In a piece on Houston restaurant Feast, Frank Bruni writes:

Feast would, in fact, be a gamble anywhere in America, because the menu doesn’t just slip in a little tongue here, a little liver there. It’s a full-on, extended ode to offal that has no real peer in New York, Chicago, Los Angeles and other major cities that pride themselves on their epicurean adventurousness.
Umm, perhaps maybe you've heard of some guy in San Francisco named Chris Cosentino - has a restaurant called Incanto, is so dedicated to offal he runs a website called Offal Good? No? How about Cochon in New Orleans, where at any given time you can have rabbit livers, boudin, pork cheeks, hogshead cheese and pig-ear salad?

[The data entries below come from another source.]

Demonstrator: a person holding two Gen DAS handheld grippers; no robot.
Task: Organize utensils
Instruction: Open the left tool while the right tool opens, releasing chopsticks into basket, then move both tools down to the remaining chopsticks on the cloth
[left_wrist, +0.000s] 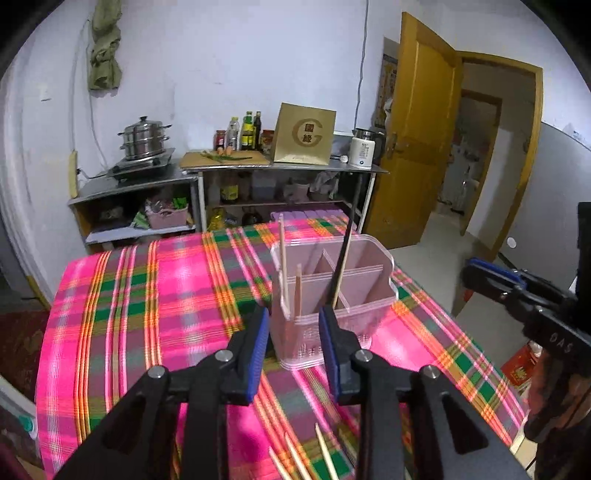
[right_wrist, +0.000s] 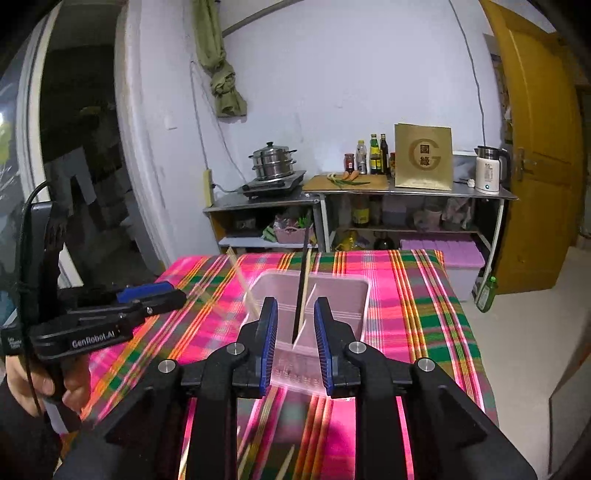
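Pink utensil caddy (left_wrist: 332, 291): centre of plaid tablecloth (left_wrist: 147, 295), holding chopsticks (left_wrist: 283, 258). Loose chopsticks (left_wrist: 295, 458) at 6 o'clock. Left gripper (left_wrist: 293, 325), right gripper (right_wrist: 295, 314): partly open, empty. Right view alone shows hand (right_wrist: 26, 384); left view, open doorway (left_wrist: 476, 155).

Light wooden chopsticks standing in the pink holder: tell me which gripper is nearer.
Left, likely. The left gripper has the chopsticks straight ahead; from the right gripper they stand off to the left.

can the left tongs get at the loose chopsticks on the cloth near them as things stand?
Probably yes. The left tongs are open and empty, and the loose chopsticks lie bare on the cloth just below them, with the pink holder further off.
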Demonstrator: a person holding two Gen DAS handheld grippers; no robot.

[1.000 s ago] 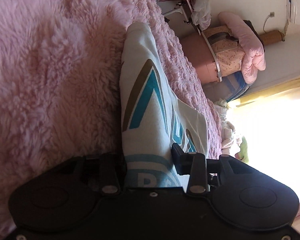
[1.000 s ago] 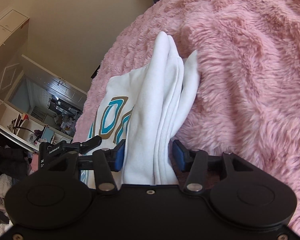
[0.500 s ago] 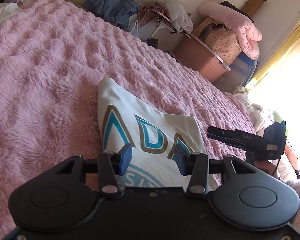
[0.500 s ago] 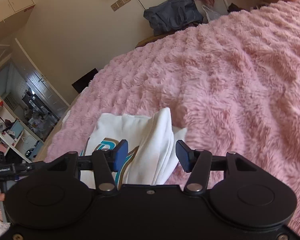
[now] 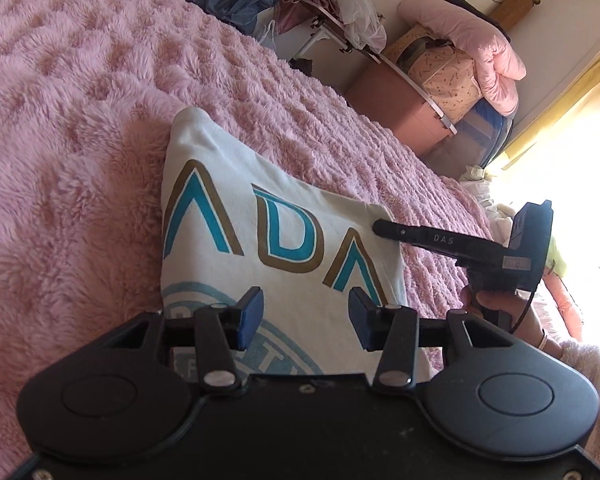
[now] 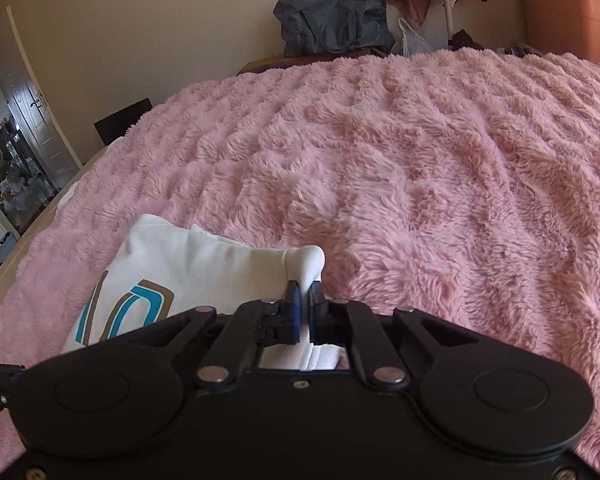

Look, the restaurant sounds lovely, much like the culinary version of a St. John cover band (one of the chefs spent several years there, and even the website tries to imitate the retro-minimalist look and feel of that bastion of nose-to-tail eating), and I'm all in favor of paying attention to the nasty bits, but let's not get carried away. Especially when less than a third of the items on the current menu on Feast's website actually feature offal. It's not exactly like the trend has eluded Bruni's home town, either, where a place like Casa Mono likely has a comparable number and ratio of dishes using "spare parts" (pig's feet, lamb tongue, sweetbreads, foie, cockscombs, tripe, bone marrow, duck hearts, pork belly anyone?)

2 comments:

  1. Went to Cochon a couple of weeks ago and I miss it already!!!!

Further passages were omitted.